◆ **TASK REQUIREMENTS**:
Starting at the first line of the entries below, restate each line exactly until you reach the line with "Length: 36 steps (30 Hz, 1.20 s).", and print that one too. Leave the pictures out and stop there.

◆ **Stored data**:
=== Begin Enclosure ===
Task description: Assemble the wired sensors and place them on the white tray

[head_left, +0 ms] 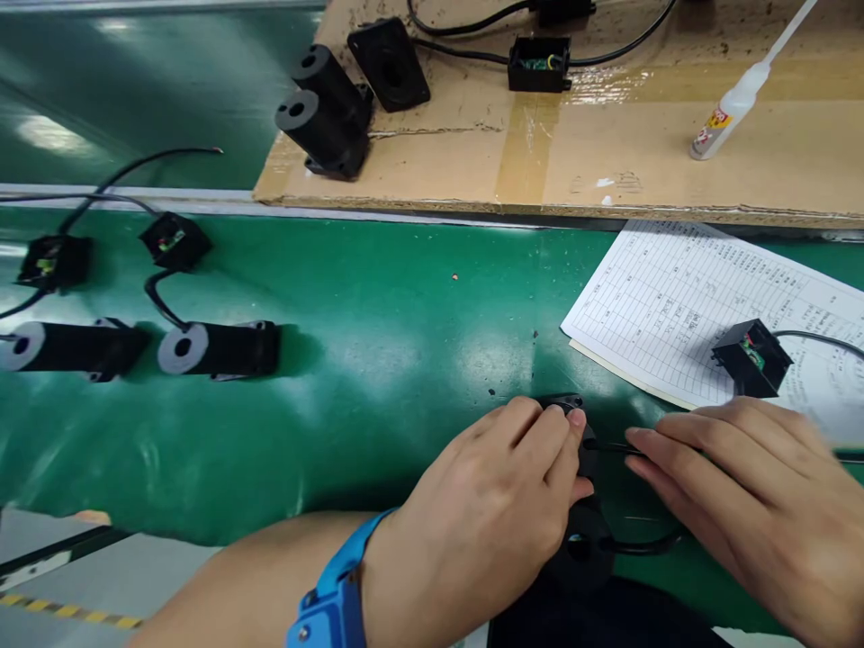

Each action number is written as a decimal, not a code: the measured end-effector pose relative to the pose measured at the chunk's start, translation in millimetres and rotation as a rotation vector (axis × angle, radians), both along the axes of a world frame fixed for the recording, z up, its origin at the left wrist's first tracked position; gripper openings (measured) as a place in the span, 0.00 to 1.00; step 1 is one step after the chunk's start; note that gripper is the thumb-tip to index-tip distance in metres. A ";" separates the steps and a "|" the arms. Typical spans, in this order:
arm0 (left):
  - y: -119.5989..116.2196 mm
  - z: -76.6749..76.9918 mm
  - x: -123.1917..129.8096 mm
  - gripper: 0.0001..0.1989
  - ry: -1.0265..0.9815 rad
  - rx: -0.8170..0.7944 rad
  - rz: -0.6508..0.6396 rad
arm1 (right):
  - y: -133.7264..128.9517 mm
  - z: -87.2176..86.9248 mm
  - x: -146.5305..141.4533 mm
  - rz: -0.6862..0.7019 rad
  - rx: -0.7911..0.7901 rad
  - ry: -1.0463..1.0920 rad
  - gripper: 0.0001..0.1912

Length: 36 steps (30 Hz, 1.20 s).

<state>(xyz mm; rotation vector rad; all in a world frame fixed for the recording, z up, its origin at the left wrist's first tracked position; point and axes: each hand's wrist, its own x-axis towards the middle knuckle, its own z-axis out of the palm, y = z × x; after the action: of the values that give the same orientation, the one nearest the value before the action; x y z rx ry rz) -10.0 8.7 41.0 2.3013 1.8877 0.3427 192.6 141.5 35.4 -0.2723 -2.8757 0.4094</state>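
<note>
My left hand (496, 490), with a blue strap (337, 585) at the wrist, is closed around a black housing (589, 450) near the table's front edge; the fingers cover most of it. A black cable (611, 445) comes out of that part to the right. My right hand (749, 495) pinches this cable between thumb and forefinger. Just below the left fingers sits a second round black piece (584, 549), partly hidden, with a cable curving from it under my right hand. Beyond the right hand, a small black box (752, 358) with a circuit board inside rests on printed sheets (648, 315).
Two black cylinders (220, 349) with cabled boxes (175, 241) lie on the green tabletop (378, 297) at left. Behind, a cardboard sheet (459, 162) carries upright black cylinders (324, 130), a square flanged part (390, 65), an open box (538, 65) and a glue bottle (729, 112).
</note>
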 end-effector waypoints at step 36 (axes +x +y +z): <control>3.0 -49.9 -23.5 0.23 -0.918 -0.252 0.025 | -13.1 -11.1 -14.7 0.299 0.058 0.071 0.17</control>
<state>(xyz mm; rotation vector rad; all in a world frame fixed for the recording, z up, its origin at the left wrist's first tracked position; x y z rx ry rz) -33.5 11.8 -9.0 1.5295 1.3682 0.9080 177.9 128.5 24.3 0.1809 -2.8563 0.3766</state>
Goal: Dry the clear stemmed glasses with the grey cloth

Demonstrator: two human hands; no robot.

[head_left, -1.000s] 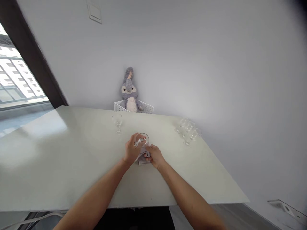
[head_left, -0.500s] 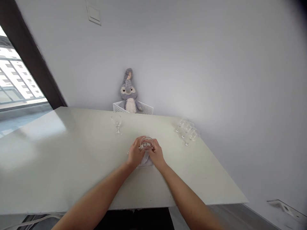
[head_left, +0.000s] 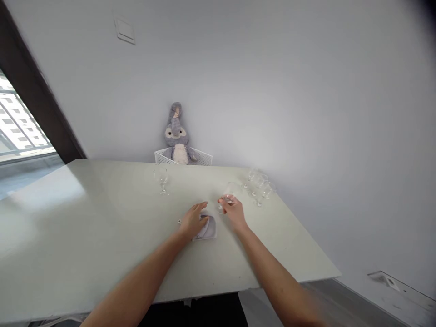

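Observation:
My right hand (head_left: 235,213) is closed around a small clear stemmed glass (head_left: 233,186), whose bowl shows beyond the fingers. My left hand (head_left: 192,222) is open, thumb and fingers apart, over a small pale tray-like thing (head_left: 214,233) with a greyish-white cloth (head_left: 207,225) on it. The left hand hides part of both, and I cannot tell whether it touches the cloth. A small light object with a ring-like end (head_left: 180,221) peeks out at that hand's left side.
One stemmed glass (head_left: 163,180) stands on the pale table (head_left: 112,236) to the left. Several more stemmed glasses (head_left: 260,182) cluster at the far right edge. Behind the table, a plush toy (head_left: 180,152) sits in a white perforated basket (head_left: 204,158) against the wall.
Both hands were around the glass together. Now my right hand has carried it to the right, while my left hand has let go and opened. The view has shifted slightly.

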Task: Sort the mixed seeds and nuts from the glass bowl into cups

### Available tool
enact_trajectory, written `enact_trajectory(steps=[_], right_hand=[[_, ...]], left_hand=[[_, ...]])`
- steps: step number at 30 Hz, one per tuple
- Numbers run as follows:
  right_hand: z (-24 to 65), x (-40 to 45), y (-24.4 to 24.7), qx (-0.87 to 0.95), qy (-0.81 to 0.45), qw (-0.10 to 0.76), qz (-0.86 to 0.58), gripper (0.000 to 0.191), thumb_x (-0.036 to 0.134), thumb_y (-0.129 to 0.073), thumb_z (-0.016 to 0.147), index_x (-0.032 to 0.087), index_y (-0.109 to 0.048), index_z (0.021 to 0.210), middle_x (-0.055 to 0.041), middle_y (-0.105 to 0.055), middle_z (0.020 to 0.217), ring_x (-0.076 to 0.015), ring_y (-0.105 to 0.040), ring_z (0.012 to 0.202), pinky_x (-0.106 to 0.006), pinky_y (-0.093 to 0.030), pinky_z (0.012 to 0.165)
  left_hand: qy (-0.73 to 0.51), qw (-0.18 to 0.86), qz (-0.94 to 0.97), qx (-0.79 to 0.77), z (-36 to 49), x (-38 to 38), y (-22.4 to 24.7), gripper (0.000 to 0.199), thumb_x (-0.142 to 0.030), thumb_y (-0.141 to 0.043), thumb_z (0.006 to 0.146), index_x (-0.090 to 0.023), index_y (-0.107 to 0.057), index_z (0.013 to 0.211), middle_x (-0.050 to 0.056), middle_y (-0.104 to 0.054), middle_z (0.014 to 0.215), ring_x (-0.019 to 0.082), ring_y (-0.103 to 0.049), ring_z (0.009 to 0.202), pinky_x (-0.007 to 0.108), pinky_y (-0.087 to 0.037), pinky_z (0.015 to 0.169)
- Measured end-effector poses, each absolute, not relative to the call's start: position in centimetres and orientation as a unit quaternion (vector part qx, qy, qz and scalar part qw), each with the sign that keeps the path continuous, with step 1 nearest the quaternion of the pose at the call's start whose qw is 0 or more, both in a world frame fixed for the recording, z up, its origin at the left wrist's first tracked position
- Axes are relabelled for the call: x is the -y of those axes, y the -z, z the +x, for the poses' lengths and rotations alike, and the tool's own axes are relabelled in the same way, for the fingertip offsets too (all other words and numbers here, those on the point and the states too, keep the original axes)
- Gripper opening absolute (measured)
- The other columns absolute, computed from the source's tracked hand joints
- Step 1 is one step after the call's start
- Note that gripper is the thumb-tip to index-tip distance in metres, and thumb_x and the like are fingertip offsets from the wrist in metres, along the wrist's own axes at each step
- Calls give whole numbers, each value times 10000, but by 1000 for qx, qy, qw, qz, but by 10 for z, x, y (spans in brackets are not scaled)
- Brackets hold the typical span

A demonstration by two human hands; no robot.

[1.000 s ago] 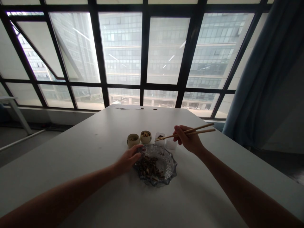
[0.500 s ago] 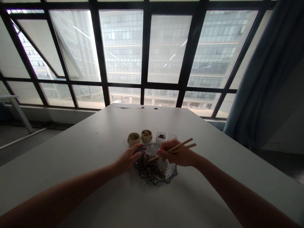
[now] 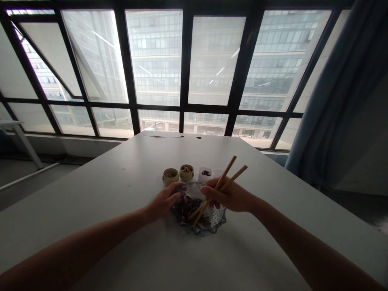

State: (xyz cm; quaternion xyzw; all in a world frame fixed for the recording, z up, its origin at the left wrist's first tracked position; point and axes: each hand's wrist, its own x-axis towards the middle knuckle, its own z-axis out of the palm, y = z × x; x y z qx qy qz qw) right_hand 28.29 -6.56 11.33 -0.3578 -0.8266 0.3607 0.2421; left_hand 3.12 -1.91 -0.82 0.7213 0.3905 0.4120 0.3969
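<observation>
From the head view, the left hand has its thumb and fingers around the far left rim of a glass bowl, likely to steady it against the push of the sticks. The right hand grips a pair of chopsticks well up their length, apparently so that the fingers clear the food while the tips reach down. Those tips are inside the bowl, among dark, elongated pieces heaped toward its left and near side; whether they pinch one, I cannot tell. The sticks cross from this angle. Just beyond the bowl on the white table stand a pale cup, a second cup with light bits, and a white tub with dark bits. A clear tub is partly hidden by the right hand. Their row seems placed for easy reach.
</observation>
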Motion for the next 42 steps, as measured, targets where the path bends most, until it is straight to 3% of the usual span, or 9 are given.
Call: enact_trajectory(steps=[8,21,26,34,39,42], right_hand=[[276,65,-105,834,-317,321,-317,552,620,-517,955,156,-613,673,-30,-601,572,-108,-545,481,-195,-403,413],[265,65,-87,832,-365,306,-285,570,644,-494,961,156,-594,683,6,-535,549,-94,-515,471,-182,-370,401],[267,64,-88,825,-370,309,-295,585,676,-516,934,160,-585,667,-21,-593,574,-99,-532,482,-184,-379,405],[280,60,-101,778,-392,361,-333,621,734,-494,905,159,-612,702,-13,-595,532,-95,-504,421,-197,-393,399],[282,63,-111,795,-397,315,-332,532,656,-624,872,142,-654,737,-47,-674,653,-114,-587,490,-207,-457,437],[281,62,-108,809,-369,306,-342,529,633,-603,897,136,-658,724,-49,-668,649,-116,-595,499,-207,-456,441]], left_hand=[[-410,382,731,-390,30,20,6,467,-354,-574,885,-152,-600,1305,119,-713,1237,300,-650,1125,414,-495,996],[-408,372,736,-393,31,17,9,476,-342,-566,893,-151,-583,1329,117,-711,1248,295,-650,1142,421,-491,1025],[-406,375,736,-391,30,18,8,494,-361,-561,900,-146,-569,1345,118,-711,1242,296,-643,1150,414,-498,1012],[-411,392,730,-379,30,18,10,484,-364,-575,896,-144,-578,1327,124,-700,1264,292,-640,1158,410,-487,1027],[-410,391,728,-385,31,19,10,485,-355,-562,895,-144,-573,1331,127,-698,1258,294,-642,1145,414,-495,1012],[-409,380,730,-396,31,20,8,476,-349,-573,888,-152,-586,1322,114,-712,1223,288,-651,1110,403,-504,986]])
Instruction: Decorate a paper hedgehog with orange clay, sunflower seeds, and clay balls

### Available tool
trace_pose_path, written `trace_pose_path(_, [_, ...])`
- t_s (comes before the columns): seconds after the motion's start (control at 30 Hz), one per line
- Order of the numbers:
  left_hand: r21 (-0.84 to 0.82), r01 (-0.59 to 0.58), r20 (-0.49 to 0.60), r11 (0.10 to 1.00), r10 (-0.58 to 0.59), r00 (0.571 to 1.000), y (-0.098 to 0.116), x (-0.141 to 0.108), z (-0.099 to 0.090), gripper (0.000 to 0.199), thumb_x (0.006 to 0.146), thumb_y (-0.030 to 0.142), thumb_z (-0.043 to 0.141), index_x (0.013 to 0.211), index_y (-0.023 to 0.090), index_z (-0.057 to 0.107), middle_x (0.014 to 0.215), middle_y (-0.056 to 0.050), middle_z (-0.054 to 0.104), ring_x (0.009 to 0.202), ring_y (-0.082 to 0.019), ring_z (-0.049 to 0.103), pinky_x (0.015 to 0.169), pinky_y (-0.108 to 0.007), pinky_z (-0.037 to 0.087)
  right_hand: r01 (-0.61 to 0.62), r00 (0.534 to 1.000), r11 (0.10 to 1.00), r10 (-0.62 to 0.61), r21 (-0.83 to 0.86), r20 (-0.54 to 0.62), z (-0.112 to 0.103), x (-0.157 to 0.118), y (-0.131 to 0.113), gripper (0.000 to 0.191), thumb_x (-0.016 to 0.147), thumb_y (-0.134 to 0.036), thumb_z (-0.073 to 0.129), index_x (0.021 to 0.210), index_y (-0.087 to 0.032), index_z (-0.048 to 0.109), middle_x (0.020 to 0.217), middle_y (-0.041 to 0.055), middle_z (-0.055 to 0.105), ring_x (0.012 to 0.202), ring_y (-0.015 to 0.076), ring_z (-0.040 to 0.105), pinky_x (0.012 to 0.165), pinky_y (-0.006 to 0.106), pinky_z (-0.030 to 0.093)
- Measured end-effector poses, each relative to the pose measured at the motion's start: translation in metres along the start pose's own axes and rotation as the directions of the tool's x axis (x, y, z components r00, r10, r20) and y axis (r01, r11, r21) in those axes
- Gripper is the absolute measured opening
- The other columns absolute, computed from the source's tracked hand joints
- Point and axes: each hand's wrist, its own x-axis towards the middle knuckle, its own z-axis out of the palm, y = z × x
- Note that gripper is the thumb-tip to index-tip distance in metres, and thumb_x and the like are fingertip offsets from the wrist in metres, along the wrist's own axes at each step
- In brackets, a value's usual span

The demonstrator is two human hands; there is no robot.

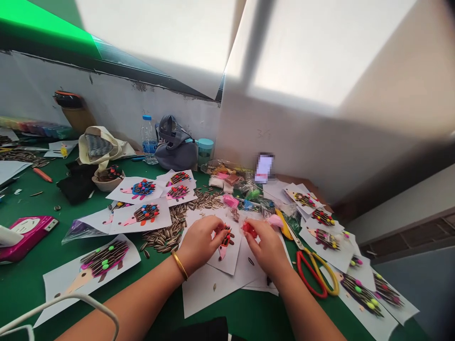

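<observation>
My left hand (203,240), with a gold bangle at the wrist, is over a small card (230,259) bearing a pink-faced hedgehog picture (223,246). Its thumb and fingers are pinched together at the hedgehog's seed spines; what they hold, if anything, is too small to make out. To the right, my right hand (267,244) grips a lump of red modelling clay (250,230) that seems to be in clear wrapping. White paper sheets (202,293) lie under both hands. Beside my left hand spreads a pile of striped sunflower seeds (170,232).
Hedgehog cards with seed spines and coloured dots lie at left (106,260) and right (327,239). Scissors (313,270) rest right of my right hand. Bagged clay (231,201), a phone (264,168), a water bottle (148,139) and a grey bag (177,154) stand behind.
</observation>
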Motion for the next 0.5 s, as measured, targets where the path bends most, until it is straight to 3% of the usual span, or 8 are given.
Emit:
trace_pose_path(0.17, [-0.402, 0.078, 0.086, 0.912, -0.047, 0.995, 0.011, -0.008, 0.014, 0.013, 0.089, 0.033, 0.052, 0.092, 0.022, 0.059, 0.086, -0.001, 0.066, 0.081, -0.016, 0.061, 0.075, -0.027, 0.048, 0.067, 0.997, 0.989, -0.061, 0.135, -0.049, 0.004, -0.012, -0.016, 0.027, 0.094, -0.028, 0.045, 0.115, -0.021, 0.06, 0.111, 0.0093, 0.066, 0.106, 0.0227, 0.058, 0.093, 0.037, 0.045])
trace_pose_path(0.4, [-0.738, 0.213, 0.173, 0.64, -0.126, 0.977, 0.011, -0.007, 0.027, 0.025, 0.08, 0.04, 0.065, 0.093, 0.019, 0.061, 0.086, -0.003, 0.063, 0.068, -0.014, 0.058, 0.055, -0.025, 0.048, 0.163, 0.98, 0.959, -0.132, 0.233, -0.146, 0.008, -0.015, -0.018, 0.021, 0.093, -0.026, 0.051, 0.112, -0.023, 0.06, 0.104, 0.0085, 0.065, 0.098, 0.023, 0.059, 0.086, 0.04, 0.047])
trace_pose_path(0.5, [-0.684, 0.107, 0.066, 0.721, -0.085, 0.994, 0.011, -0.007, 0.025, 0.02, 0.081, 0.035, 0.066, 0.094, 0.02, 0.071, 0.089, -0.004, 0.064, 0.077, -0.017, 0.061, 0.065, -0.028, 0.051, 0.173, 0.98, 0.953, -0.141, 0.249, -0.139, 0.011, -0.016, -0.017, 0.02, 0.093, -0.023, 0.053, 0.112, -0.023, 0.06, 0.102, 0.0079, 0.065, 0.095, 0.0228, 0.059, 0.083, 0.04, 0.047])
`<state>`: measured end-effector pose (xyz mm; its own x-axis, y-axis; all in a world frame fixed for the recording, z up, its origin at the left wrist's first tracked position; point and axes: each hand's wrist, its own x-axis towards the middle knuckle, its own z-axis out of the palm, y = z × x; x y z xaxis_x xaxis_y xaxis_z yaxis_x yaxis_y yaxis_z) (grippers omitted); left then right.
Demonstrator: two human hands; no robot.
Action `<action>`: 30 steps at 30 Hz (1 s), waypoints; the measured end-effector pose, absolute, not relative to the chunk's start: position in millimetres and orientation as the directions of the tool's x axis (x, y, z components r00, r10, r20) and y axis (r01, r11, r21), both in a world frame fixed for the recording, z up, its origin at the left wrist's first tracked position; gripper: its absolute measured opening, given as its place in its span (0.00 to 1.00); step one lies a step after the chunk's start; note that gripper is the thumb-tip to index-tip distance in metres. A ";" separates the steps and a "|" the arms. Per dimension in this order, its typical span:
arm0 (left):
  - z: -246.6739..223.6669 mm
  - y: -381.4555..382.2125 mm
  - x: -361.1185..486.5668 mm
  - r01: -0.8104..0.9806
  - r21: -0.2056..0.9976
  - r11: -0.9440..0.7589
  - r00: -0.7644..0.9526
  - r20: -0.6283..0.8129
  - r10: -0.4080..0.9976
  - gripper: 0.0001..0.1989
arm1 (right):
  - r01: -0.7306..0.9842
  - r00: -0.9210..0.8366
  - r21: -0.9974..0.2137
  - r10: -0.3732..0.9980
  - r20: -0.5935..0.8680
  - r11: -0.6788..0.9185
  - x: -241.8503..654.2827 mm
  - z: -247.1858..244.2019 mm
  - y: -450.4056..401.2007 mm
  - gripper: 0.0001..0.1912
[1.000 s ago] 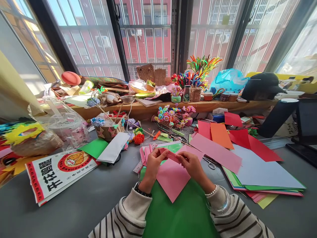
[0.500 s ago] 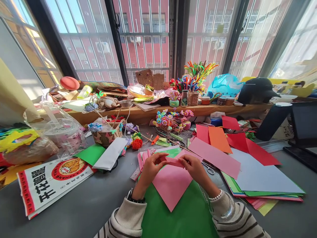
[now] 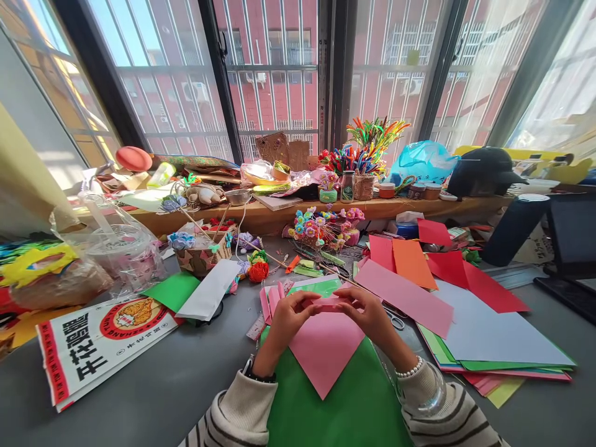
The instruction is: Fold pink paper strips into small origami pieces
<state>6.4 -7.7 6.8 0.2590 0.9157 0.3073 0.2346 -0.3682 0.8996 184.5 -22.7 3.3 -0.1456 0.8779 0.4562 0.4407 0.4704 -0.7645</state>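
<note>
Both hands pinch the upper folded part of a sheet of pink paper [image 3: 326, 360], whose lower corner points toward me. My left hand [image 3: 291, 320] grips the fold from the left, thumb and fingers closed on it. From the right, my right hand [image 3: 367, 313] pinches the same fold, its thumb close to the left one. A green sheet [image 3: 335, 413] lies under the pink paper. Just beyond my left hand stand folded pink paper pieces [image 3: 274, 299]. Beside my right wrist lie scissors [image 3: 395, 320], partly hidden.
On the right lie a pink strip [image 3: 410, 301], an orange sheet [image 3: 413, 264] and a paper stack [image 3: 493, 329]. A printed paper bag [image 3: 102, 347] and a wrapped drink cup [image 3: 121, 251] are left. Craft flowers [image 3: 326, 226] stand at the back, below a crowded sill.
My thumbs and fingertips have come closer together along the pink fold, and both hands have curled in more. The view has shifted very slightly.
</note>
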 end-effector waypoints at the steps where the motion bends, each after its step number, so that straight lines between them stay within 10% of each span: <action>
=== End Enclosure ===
◆ **ANSWER FOR THE TASK**:
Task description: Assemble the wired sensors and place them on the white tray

[head_left, +0 ms] 

Each action number is written as a decimal, not a code: the measured end-effector pose relative to the pose measured at the chunk's start, translation in millimetres and rotation as a rotation vector (axis × angle, radians), both along the axes of a world frame fixed for the recording, z up, its origin at the left wrist's first tracked position; gripper openings (measured) as a place in the span, 0.00 to 1.00; step 1 is one step after the chunk's start; note that gripper is the thumb-tip to index-tip distance in metres. A ";" separates the steps and a "|" the arms. Typical spans, in this order:
arm0 (left):
  - y: -119.5989..116.2196 mm
  - z: -76.6749..76.9918 mm
  - x: -123.1917..129.8096 mm
  - gripper: 0.0001..0.1989
  - ry: -1.0265..0.9815 rad
  - rx: -0.8170..0.7944 rad
  - rz: -0.6508..0.6396 rad
arm1 (right):
  - y: -133.7264..128.9517 mm
  - z: -87.2176..86.9248 mm
  - x: -146.5305..141.4533 mm
  - rz: -0.6862..0.7019 rad
  - rx: -0.7911..0.7901 rad
  - ry: -1.0463..1.0920 rad
  - gripper: 0.0001..0.1912

Length: 36 steps (30 Hz, 1.20 s).

Thus the exercise is complete.